Wobbrock et al's analyzed the $1 recognizer alongside the Rubine classifier and the Dynamic Time Warping (DTW) recognizer and found that for...
  • The Effect of Training of Recognition Errors
    • $1 performed comparably to DTW
    • $1 performed better than Rubine, especially for 3 training examples or less.
  • The Effect of Speed on Recognition Errors
    • $1 performed comparably to DTW
    • $1 performed better than Rubine
  • Recognition Scores in N-best List [0..1]
    • $1 discriminated between other gesture classes slightly more sharply than DTW
    • $1 discriminated between other gesture classes considerably more sharply than Rubine
  • Speed of Recognition
    • $1 overwhelmingly outperformed DTW 
      • 0.04 mins to 60.02 mins on 14,400 tests
    • $1 outperformed Rubine
      • 0.04 mins to 0.60 mins on 14,400 tests

$1 drawbacks:

  • It's a geometric template matcher so result is the closest match in 2D space.
  • It can't distinguish gestures who identities depend on 
    • specific orientations
    • aspect ratios
    • locations
  • Horizontal and Vertical lines are deformed by non-uniform scaling


The $1 recognizer represents a great and simple solution for making basic sketch recognition on one stroke gestures simple.

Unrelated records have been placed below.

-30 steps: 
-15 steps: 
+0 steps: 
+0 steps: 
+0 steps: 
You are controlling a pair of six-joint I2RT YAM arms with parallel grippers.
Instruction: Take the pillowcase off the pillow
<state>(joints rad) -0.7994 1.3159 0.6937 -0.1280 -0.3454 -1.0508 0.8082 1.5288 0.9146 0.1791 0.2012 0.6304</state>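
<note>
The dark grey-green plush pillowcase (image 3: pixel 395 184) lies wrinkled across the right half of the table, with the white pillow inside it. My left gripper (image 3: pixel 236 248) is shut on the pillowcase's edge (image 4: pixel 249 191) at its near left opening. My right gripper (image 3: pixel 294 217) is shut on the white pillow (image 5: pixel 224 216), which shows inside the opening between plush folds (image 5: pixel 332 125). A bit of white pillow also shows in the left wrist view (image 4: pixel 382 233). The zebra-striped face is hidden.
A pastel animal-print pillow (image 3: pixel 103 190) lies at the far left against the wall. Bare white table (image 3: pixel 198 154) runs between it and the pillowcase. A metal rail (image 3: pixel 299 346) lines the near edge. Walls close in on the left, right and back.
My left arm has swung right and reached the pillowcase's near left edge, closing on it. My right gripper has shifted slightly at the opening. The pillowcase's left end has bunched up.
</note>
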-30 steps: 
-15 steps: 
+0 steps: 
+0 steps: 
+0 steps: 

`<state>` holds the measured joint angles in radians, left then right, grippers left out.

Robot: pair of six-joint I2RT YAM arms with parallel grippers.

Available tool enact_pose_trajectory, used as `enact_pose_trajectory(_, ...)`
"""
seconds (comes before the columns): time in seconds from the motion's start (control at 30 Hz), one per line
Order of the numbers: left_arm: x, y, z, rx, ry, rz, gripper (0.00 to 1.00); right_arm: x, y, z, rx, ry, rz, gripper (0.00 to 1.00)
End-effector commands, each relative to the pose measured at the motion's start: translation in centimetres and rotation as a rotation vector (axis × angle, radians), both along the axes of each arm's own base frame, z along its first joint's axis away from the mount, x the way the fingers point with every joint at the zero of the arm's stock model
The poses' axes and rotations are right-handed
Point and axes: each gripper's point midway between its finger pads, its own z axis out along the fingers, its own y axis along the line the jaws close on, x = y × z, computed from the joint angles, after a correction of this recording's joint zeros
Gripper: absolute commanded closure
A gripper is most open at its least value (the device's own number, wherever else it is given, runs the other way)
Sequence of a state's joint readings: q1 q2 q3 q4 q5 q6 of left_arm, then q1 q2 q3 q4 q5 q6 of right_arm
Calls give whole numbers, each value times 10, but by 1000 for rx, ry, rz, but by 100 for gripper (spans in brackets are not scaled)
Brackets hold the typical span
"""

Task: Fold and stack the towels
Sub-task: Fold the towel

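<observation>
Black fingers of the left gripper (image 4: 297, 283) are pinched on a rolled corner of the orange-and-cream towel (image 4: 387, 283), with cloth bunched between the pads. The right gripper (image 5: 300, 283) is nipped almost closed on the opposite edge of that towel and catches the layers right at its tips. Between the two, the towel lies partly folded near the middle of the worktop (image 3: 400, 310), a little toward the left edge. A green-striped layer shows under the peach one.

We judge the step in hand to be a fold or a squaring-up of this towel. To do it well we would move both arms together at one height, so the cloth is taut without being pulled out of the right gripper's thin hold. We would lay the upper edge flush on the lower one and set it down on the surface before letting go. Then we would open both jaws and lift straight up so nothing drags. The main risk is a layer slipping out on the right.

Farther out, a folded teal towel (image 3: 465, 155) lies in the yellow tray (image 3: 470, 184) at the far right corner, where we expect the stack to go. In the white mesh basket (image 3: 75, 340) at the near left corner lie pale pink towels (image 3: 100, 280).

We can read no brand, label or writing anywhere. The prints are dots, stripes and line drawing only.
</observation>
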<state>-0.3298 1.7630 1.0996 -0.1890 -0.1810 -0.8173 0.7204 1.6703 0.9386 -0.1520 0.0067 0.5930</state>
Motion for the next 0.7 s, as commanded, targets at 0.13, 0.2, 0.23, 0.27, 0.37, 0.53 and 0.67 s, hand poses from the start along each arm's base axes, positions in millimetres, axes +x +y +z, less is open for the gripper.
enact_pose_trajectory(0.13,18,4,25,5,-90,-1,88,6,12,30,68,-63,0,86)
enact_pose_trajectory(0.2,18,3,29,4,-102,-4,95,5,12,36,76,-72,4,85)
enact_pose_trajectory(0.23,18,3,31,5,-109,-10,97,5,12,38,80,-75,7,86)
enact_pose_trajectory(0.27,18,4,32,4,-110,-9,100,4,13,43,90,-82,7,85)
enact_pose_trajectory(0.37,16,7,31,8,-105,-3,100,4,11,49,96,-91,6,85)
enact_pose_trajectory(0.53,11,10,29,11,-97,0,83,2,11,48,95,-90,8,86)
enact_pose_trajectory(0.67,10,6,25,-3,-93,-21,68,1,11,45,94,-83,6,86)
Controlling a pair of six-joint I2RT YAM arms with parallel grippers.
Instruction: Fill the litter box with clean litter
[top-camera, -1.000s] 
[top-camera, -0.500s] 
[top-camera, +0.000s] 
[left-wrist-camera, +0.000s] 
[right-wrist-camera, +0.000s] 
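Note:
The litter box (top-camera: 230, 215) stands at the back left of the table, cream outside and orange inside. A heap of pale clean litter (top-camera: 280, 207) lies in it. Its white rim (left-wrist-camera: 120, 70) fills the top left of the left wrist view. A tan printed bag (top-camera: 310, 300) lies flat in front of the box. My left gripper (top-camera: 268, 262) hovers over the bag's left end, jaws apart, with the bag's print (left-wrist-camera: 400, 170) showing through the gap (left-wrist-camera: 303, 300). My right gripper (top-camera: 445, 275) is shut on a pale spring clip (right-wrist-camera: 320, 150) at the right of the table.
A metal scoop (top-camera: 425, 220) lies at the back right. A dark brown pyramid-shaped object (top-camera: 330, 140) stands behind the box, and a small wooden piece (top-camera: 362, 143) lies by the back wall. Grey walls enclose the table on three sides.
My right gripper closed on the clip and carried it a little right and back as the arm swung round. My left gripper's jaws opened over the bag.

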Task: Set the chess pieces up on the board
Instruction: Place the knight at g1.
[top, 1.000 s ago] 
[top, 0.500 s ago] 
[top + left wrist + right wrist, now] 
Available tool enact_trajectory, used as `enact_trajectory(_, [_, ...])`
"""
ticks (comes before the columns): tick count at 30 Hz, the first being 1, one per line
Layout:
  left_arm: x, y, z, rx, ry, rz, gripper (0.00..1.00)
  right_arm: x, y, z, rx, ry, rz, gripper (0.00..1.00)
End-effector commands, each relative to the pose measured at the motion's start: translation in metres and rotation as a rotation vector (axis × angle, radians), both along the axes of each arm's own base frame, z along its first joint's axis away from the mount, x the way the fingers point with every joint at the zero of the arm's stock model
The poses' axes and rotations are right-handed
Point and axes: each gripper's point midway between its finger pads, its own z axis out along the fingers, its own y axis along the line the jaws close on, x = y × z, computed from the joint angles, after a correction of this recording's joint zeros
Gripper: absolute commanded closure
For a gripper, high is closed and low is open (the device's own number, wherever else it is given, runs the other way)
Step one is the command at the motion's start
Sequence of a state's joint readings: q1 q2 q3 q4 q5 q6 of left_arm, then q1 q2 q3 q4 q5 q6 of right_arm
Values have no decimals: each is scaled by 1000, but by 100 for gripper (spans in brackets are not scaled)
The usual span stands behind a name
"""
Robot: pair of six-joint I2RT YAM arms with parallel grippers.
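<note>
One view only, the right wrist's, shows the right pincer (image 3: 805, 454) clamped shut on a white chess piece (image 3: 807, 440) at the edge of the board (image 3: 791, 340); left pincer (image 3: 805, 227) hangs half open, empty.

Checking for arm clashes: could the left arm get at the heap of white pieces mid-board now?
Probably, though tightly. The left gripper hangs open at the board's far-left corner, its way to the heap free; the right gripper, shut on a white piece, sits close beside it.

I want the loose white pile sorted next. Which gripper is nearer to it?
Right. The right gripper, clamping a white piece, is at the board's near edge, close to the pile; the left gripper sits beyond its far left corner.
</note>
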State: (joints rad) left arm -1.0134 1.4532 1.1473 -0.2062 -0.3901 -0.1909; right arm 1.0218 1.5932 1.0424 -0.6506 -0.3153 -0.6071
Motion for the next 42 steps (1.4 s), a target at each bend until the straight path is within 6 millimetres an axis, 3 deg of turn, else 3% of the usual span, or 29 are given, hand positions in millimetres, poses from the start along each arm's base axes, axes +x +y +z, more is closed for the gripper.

Cited work: Gestures without Libraries, Toolkits or Training: A $1 Recognizer for User Interface PrototypesJacob Wobbrock and Yang Li, The Information School, University of Washington, Seattle, Washington, Andew D Wilson, Microsoft Research, Redmond, Washington, UIST 2007, Proceedings of the 20th annual ACM symposium on User Interface Software and Technology, Pages 159-168, ACM New York, NY, USA 2007, http://dl.acm.org/citation.cfm?id=1294238

Thursday, January 24, 2013

Rubine Algorithm - Specifying Gestures By Example


Written in 1991, Dean Rubine's paper called, "Specifying Gestures By Example" is one of the earliest and most widely used algorithms for single stroke sketch recognition today.

The Rubine recognizer is essentially a weighted linear discriminator that classifies given single stroke sketches based on a training set. This means that the Rubine recognizer 'learns' what the shapes look like through features much like how humans visually perceive the shapes. This is opposed to other recognizers at the time that hard coded the properties of the shapes that were supposed to be recognized. Another major strength of Rubine's algorithm comes from the simple set of features that have a few interesting properties:

  • Each feature is incrementally computable in constant time per input point.
    • Allows large gestures to be handled as efficiently as small ones
  • A small change in the input results in a small change in the feature value
    • Classification performs better since feature is not multi-modal
  • Each gesture is 'meaningful'
    • Feature can be used in gesture semantics as well as for recognition

Features:
  • Initial direction (angle) of gesture
    • f1 = cos(alpha) = (x2 - x0)  / sqrt( (x2 - x0)^2 + (y2 - y0)^2) )
    • f2 = sin(alpha) = (y2 - y0)  / sqrt( (x2 - x0)^2 + (y2 - y0)^2) )
      • Using both sin and cos helps avoid discontinuities as the angle passes through 2pi and 0
  • Length of the diagonal of the bounding box (size of gesture)
    • f3 = sqrt( (Xmax - Xmin)^2 + (Ymax - Ymin)^2 )
  • Angle of the bounding box
    • f4 = arctan( (Ymax - Ymin) / (Xmax - Xmin) )
  • Distance between first and last points
    • f5 = sqrt( (Xn-1 - X0)^2 + (Yn-1 - Y0)^2 )
  • The angle between the first and last points
    • f6 = cos(beta) = (Xn-1 - X0) / f5
    • f7 = sin(beta) = (Yn-1 - Y0) / f5
  • Total gesture length
    • f8 = sum from i = 0 to i = P-1 ( sqrt( deltaXi ^2 + deltaYi^2 ) )
      • Where deltaXi = Xi+1 - Xi  and deltaYi = Yi+1 - Yi
  • Total angle traversed
    • f9 = sum from i = 1 to i = P-2 ( THETAi )
      • Where THETAi = arctan( (deltaXi *  deltaYi-1  - deltaY * deltaXi-1) /
                                                ( deltaXi * delta Xi-1 + deltaYi * deltaYi-1 ) )
  • Total absolute values of the angles between each point
    • f10 = sum from i = 1 to i = P-2 ( abs(THETAi) )
  • Total squared values of the angles between each point (Sharpness)
    • f11 = sum from i = 1 to i = P-2 ( THETAi ^ 2 ) 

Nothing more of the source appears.